→ Your goal: Give the number of lines in the data that contain "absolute", and nothing more.

+ + + + + + +

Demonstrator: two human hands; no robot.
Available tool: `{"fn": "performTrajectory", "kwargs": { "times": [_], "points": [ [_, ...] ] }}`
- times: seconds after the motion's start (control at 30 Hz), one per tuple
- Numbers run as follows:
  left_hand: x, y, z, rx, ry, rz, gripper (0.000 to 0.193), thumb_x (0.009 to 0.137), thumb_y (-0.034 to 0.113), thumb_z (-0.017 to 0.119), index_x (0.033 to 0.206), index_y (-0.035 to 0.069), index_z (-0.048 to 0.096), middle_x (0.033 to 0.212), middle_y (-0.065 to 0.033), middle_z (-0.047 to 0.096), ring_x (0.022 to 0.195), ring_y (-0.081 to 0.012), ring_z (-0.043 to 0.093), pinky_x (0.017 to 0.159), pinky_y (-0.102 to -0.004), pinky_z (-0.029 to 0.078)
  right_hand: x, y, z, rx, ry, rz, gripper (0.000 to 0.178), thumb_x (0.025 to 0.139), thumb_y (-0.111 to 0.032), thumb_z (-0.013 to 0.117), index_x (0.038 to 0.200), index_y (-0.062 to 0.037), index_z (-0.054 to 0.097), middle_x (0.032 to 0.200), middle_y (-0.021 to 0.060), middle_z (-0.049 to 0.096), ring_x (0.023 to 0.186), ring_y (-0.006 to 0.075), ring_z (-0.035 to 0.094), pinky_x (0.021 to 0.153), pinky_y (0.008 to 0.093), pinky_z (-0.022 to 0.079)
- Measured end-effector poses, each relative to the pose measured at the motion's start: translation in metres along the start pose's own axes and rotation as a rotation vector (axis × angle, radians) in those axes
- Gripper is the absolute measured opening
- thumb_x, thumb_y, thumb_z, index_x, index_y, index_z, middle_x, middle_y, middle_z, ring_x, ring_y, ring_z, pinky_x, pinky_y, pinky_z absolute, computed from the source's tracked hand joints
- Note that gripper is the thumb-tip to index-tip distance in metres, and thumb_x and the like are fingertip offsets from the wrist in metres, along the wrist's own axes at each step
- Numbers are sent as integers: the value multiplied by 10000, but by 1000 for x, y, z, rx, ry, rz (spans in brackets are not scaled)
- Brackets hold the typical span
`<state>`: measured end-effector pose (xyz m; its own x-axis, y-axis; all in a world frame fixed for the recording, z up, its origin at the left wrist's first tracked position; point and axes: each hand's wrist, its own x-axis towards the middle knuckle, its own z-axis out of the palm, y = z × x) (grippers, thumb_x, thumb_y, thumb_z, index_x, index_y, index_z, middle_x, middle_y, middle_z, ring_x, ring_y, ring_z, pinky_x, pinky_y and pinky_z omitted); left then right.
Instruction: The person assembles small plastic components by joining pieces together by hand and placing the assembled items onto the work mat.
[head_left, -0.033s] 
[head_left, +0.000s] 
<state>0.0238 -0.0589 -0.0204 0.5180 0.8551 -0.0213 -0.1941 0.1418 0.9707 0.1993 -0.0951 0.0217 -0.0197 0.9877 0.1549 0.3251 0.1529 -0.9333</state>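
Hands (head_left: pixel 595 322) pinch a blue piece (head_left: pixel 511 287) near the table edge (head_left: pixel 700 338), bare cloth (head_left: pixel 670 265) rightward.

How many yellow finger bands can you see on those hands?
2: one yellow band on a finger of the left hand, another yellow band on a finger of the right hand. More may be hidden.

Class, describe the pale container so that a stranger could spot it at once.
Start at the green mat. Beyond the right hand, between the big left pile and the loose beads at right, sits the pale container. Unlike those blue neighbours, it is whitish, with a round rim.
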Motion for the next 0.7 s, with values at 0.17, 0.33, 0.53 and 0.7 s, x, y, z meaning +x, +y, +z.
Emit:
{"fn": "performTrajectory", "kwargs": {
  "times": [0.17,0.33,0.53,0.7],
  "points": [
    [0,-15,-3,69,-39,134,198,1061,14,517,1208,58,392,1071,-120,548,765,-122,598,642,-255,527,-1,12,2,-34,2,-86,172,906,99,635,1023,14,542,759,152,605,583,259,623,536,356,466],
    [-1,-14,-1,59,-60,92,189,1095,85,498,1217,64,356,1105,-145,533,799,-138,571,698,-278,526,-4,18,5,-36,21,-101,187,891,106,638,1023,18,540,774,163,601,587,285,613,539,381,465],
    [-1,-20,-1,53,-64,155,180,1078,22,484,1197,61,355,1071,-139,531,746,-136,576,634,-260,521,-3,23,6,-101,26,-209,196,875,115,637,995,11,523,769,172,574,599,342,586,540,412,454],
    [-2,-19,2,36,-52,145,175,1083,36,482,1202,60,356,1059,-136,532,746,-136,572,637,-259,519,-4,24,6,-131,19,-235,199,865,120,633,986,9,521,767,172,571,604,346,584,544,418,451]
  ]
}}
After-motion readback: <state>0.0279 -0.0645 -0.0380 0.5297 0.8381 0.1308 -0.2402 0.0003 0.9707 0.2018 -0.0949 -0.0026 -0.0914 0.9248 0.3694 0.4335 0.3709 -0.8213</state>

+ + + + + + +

→ Exercise solution: 2